“Eu amo o The Washington Post. Fico de coração partido por concluir que devo deixá-lo.” Assim dizia a carta de demissão que Ruth Marcus apresentou aos seus chefes, em março deste ano. A jornalista americana trabalhou no jornal durante quarenta anos, desempenhando diferentes funções e cargos de chefia. Atuou no conselho editorial, cobriu campanhas presidenciais e assinou uma coluna fixa que lhe rendeu indicação ao prêmio Pulitzer. Não se via trabalhando em outro veículo. Até que, pela primeira vez nessas quatro décadas, teve uma coluna barrada pelo jornal.
No artigo, que nunca foi ao ar, Marcus criticava a nova orientação do Washington Post com relação às páginas editoriais: focar em “liberdades individuais e livre mercado”, nas palavras de Jeff Bezos, o bilionário que criou a Amazon e desde 2013 é dono do jornal. A interferência de Bezos no trabalho dos jornalistas foi algo sem precedentes, e reflete sua aproximação com Donald Trump neste segundo mandato do republicano. Marcus, por isso, concluiu que a única saída digna era pedir demissão. Dias depois, publicou um artigo na revista The New Yorker explicando o que havia ocorrido e os motivos de sua decisão. O texto teve grande repercussão.

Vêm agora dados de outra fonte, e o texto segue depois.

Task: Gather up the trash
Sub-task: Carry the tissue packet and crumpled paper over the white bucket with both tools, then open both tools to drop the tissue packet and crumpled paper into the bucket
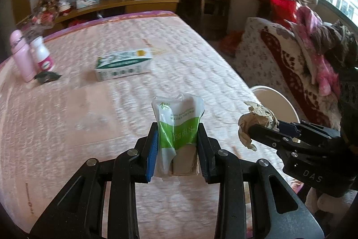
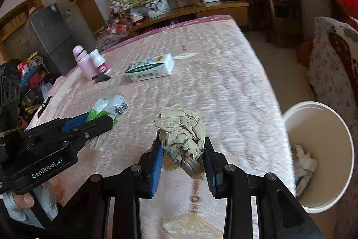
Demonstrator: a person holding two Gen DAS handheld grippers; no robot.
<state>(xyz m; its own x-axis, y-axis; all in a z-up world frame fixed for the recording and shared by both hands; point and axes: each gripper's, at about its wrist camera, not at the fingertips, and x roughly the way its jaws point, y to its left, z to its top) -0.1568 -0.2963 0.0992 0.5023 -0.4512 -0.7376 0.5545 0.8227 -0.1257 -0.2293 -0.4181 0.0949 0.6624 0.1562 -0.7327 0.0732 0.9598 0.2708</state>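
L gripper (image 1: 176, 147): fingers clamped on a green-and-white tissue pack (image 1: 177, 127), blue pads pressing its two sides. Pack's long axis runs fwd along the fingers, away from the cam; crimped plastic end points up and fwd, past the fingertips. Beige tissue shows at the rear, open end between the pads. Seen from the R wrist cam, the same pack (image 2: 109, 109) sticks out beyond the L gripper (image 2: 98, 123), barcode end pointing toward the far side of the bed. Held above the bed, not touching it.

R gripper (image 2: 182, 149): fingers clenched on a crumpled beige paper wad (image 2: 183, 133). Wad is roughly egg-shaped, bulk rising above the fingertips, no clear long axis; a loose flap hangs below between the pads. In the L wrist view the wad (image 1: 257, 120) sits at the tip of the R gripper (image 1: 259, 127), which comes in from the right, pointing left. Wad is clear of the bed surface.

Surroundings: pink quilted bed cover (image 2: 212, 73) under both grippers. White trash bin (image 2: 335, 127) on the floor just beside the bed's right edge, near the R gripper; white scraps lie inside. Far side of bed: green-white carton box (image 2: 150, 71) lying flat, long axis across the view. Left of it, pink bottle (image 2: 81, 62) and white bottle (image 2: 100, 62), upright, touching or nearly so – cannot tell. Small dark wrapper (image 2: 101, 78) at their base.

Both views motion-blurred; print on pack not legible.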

Marcus, que hoje é colaboradora fixa da New Yorker, veio ao Brasil para participar do Festival piauí de Jornalismo, no domingo (7). Entrevistada no palco pelo editor executivo do site da piauí, Daniel Bergamasco, e pelo colunista do jornal O Globo Bernardo Mello Franco, a jornalista americana fez um relato detalhado do episódio. “Eu não queria pedir demissão”, ela disse. “Mais do que em qualquer momento da minha vida profissional, eu tinha vontade de escrever e explicar para as pessoas o que estava acontecendo [na política americana] e que aquilo não era normal e lícito. Não queria que a minha voz fosse silenciada e nem sair da linha de frente.”
A censura, lembrou Marcus, foi só a gota d’água. A pressão de Bezos já vinha se fazendo notar nas decisões editoriais do Washington Post havia algum tempo. No ano passado, o jornal decidiu não endossar nenhum candidato à presidência, apesar de ser evidente a qualquer observador da cena política, àquela altura, o risco a que a democracia estaria submetida se Trump voltasse à Casa Branca. A neutralidade do Post custou caro: em poucos dias, o jornal perdeu mais de 200 mil assinantes.
“Em 2024, Trump aumentou o volume do que queria fazer com os Estados Unidos, e a nossa voz editorial estava mais baixa”, afirmou Marcus. Ela disse que ainda confia na seção de notícias do Washington Post, mas que se sente “decepcionada” ao ler as páginas de opinião. Hoje, na New Yorker, a jornalista escreve principalmente sobre a relação entre Donald Trump e o Judiciário americano. Mais especificamente, sobre a inação da Suprema Corte em meio ao desmantelamento da democracia no país.
Marcus é autora do livro Supreme Ambition: Brett Kavanaugh and the Conservative Takeover (ainda sem tradução para o português). A obra conta como, ao longo de trinta anos, os republicanos se mobilizaram para conquistar a maioria das vagas da Suprema Corte. O livro, escrito no formato de uma longa reportagem, também documenta as manobras de Trump para obter decisões favoráveis ao seu governo.
A jornalista contou no Festival piauí que, se pudesse, escreveria um livro sobre a guerra de Trump contra os advogados. Segundo ela, há um modus operandi no governo para intimidar e punir escritórios de advocacia que entram com processos contra o presidente. Trump tem uma lista de advogados “inimigos”, afirmou Marcus.